# [Task brief]
Each record that follows is to be reproduced verbatim.

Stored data
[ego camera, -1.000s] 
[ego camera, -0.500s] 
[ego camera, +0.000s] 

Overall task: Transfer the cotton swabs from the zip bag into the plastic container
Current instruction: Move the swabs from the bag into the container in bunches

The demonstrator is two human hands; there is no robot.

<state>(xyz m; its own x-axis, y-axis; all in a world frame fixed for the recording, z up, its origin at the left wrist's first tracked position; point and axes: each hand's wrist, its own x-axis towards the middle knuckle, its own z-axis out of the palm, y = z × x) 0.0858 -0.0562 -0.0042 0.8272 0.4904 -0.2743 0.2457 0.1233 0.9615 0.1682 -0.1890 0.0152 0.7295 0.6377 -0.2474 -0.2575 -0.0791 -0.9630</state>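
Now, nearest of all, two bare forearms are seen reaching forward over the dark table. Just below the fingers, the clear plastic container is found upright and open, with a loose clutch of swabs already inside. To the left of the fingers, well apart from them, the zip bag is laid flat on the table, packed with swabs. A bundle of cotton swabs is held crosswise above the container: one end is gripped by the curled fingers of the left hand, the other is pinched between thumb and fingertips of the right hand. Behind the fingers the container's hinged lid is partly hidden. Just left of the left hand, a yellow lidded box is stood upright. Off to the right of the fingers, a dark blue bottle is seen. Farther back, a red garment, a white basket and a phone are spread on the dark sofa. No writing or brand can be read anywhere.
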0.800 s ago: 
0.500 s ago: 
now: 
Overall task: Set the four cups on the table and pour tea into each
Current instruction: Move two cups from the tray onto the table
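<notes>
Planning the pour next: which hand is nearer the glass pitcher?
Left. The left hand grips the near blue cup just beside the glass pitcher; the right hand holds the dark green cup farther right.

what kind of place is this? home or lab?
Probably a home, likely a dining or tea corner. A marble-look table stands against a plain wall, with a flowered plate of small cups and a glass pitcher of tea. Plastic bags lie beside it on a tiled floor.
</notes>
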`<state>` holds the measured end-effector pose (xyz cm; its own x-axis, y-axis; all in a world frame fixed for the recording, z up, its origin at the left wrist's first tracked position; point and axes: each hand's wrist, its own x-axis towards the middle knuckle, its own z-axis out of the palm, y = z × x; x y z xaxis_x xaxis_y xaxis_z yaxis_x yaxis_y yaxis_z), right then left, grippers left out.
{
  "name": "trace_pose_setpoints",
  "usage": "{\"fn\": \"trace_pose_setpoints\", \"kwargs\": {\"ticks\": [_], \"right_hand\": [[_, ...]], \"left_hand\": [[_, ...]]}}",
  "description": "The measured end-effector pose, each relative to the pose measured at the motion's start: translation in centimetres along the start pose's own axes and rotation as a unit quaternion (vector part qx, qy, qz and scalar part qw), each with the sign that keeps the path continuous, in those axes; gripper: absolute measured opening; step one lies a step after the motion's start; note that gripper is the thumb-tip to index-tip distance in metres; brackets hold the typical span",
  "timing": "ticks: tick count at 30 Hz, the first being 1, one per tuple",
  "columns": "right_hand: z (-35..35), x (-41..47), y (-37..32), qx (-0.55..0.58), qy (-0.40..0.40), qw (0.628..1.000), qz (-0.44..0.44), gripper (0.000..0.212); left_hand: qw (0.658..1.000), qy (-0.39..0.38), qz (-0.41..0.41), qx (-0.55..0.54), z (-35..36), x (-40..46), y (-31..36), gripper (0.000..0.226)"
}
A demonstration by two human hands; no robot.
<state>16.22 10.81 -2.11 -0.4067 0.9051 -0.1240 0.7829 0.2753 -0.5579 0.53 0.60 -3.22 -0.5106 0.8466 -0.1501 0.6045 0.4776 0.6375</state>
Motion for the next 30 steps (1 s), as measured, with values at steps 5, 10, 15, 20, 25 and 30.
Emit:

# [Answer section]
[ego camera, -1.000s] 
[ego camera, -0.500s] 
[ego camera, +0.000s] 

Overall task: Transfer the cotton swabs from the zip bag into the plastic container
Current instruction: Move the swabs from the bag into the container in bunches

The demonstrator is two human hands; there is no robot.

<state>(xyz m; its own x-axis, y-axis; all in a world frame fixed for the recording, z up, its origin at the left wrist's first tracked position; point and axes: each hand's wrist, its own x-axis towards the middle knuckle, its own z-axis out of the palm, y = z × x) 0.0858 -0.0562 -0.0042 0.8272 0.4904 -0.2743 0.2457 0.1233 0.9615 0.1682 -0.1890 0.0152 0.7295 0.6377 -0.2474 -0.2575 -0.0791 -0.9630</state>
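Now, nearest of all, two bare forearms are seen reaching forward over the dark table. Just below the fingers, the clear plastic container is found upright and open, with a loose clutch of swabs already inside. To the left of the fingers, well apart from them, the zip bag is laid flat on the table, packed with swabs. A bundle of cotton swabs is held crosswise above the container: one end is gripped by the curled fingers of the left hand, the other is pinched between thumb and fingertips of the right hand. Behind the fingers the container's hinged lid is partly hidden. Just left of the left hand, a yellow lidded box is stood upright. Off to the right of the fingers, a dark blue bottle is seen. Farther back, a red garment, a white basket and a phone are spread on the dark sofa. No writing or brand can be read anywhere.
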0.800 s ago: 
0.500 s ago: 
now: 
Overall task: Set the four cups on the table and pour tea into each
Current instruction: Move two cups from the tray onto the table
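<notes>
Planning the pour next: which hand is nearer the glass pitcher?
Left. The left hand grips the near blue cup just beside the glass pitcher; the right hand holds the dark green cup farther right.

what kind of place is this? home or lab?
Probably a home, likely a dining or tea corner. A marble-look table stands against a plain wall, with a flowered plate of small cups and a glass pitcher of tea. Plastic bags lie beside it on a tiled floor.
</notes>
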`<state>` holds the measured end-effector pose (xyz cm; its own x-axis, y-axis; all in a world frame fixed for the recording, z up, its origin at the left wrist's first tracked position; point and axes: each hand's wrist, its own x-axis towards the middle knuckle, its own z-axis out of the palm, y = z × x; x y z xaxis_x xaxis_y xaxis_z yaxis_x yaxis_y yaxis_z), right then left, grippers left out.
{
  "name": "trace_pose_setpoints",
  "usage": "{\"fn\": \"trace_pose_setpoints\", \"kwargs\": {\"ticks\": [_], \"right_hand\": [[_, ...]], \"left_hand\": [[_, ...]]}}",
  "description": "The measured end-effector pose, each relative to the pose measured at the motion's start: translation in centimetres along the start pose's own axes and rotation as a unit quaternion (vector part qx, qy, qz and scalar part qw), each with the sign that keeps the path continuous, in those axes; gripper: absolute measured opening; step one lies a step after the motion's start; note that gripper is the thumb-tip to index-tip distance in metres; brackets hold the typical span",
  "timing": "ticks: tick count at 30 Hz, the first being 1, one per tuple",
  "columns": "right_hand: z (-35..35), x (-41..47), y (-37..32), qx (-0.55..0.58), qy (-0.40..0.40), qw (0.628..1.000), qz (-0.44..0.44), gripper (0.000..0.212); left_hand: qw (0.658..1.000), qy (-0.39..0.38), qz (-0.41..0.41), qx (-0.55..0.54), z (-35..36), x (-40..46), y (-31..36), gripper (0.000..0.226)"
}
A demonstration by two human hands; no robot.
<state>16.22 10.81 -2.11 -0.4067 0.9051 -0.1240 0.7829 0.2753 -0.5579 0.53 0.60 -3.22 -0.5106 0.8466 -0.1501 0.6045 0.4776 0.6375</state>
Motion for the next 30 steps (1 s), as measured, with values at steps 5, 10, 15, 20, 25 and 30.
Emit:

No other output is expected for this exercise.